--- Your instructions ---
Restate the listing below with no word altered.

┏━━

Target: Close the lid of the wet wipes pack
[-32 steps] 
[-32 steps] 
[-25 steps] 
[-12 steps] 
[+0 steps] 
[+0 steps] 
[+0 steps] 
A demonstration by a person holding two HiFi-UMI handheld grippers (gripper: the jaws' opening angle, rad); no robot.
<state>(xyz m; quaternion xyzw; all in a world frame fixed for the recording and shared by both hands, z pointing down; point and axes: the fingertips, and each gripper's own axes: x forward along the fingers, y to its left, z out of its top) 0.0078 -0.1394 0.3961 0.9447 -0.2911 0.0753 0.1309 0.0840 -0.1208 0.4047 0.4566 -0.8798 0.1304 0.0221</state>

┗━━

--- Exercise response ---
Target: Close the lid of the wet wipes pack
[-32 steps] 
[-32 steps] 
[-25 steps] 
[-12 steps] 
[+0 steps] 
[+0 steps] 
[+0 steps] 
A demonstration by a person holding two HiFi-UMI handheld grippers (gripper: the jaws' opening angle, rad); no robot.
<state>(xyz m; quaternion xyzw; all in a world frame fixed for the recording and shared by both hands, z pointing down; point and axes: the fingertips, and each gripper's own axes: x forward along the fingers, y to its left, z out of its top) 0.0078 -0.1394 0.3961 0.9447 -0.2911 0.0753 0.1309 0.0840 -0.1208 0.4047 0.4566 -0.8798 0.1304 0.0221</state>

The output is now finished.